“Yazmak, konuşmanın gölgesi olmaya mahkûm değildir.”
2003 Nobel Edebiyat Ödülü ve 1983 ile 1999’da iki kez Booker Ödülü kazanmış J. M. Coetzee, 1986 yılında yayımlanan eseri Foe’yu, otorite ve onun edebi karşılığı olan yazarlık açısından şöyle özetler: “Benim Foe romanım, eğer tek bir konuyla ilgiliyse o da yazarlıktır. Sadece profesyonel anlamda değil, aynı zamanda ilahi olmasa da en azından yaratıcılığın eşiğinde bir anlamda: Tek yazar, tek yaratıcı.”

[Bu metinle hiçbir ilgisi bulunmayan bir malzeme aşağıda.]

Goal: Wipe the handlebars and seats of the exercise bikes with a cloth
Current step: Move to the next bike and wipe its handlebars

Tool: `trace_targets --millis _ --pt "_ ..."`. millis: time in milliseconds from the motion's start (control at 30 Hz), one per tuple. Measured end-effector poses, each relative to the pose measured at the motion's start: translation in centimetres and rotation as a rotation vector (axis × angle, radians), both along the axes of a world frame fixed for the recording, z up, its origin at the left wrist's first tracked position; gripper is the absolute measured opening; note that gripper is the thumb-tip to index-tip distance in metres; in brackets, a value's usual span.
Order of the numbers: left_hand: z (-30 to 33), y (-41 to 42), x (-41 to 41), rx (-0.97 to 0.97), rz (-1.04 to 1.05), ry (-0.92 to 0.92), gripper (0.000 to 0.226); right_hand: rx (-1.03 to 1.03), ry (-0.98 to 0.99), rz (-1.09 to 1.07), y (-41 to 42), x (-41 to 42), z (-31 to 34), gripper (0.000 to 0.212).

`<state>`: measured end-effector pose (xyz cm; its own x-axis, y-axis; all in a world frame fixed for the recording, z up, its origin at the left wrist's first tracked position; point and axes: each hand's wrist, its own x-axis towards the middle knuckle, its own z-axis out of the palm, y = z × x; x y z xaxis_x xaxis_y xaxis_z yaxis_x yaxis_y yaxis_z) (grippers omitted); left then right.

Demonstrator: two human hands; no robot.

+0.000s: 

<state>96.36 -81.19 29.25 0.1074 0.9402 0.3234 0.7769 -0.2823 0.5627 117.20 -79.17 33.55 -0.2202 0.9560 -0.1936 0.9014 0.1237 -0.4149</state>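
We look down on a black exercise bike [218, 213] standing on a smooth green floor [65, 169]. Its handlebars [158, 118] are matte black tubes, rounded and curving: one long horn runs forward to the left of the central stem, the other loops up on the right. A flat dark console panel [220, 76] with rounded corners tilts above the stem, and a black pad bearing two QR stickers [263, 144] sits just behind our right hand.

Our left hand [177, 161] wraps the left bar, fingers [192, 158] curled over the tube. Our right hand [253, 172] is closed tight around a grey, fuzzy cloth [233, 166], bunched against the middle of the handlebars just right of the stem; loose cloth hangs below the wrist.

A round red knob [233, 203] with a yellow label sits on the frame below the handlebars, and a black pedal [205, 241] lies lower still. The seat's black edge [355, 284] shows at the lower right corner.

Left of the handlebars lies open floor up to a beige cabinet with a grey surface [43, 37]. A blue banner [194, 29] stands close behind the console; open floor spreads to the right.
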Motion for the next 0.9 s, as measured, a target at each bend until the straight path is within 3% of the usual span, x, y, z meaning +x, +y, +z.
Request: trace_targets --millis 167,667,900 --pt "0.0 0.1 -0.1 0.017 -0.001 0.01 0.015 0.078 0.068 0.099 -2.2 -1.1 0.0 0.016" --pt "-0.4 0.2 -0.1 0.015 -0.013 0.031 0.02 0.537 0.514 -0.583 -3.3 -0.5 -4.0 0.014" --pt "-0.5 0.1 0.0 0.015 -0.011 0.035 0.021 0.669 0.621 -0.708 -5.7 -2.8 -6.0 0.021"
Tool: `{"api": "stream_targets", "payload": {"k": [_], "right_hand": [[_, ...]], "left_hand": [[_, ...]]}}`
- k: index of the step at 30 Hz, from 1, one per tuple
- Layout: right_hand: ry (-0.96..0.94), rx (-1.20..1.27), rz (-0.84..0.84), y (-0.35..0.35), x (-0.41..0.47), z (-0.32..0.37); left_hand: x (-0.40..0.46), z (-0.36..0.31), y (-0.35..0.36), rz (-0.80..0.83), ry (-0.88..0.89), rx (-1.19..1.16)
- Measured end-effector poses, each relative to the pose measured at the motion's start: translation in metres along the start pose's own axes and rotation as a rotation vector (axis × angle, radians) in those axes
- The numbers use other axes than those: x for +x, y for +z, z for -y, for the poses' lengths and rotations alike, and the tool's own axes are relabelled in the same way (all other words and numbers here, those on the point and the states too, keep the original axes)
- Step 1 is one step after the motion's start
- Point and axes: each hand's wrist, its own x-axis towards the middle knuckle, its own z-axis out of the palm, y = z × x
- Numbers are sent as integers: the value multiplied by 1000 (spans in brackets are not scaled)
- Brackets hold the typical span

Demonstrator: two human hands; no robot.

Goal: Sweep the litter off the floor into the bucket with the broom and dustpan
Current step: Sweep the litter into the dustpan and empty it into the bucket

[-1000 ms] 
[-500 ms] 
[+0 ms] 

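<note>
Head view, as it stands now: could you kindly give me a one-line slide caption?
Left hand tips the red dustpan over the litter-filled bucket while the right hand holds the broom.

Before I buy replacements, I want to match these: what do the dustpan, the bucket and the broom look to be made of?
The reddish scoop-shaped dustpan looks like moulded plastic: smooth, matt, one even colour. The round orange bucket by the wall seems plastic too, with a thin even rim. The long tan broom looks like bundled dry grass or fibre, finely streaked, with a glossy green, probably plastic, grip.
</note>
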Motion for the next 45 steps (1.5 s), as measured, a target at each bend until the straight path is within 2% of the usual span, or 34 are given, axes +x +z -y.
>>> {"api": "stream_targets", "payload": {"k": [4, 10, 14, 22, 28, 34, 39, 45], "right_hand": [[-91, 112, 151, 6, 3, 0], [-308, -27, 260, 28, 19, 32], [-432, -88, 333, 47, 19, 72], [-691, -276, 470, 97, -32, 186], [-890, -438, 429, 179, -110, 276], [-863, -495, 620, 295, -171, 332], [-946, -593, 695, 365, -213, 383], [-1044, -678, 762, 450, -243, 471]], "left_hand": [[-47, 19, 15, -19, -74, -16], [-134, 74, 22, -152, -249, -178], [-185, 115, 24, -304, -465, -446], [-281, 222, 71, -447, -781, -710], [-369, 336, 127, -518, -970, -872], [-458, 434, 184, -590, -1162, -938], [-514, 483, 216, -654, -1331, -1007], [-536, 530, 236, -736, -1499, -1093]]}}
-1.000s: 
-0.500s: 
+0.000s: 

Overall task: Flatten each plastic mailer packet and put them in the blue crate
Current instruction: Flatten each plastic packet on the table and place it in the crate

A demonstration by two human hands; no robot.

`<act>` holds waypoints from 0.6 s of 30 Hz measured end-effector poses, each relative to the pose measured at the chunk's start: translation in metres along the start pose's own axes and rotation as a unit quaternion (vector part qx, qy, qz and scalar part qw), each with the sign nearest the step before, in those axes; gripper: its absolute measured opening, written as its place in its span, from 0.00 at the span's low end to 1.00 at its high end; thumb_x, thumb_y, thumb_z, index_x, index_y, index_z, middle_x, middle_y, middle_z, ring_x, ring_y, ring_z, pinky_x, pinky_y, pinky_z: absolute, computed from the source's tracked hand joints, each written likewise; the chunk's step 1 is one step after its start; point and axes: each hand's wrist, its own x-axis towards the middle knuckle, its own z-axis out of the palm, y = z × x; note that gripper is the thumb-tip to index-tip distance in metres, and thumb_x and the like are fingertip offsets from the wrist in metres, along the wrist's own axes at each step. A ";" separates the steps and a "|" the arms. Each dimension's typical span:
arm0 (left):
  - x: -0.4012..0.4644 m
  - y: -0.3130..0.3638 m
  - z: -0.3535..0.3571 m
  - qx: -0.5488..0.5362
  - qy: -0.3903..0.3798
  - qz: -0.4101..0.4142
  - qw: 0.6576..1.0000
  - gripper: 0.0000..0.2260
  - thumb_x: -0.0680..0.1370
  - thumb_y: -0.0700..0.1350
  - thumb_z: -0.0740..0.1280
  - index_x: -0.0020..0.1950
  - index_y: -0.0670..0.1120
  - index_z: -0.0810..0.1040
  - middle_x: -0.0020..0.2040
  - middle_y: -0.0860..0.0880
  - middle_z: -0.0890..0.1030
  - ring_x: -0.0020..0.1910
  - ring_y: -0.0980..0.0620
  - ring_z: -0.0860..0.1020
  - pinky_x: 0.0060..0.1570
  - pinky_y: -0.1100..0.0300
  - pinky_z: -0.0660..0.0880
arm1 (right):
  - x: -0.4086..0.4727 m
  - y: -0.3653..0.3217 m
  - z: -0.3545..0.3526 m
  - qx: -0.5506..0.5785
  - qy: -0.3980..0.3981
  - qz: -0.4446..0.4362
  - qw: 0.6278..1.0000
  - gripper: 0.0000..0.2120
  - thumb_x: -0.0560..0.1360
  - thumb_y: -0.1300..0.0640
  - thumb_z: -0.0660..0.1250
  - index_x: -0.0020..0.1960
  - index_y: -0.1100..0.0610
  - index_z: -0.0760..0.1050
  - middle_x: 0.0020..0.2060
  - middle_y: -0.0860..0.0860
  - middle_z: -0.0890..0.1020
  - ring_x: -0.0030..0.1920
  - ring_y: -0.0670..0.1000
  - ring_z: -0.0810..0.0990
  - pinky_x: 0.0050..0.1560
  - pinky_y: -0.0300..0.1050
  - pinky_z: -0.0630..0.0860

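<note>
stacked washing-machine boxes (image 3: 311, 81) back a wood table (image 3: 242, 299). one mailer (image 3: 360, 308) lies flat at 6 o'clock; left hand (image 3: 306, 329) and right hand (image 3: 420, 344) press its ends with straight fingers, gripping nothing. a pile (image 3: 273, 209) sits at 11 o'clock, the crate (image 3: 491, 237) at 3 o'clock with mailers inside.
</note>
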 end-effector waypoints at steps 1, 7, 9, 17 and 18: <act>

18. yüzyıl başlarında bir deniz kazası sonucu ıssız bir adaya düşen Susan Barton, orada Cruso ve Cuma’yla karşılaşır. Adada kendine bir yaşam kuran ve giderek Cruso’nun yaşamının bir parçası haline gelen bu kadındır romanın anlatıcısı. Klasik romanın mekânı ve kahramanlarıyla ilerlerken romanı kurgusundan saptırır, bilinen hikâyenin dışına çıkarak, hatta ilerleyişini değiştirip sürpriz bir sona bağlayarak şaşırtır okuru.
Coetzee, Daniel DeFoe’nun klasik romanı Robinson Crusoe’yu çok farklı bir çerçeveye oturtuyor, Foe’da. Soluk kesici bir hayalgücüyle bildik hikâyeyi adeta yeniden yaratıyor. Coetzee, yazarın biyografisinin bir versiyonunun, olay örgüsünün ayrılmaz bir parçası, klasiği yeniden düşünmenin çok önemli bir unsuru olduğunu keşfeder; bu açıdan bakarak romanındaki karakter için Defoe’nun asıl soyadı Foe’ya döner.
Her romanında okura farklı bir dünya açan iki Booker Ödüllü yazardan edebiyatın damarlarından beslenmiş küçük bir mücevher.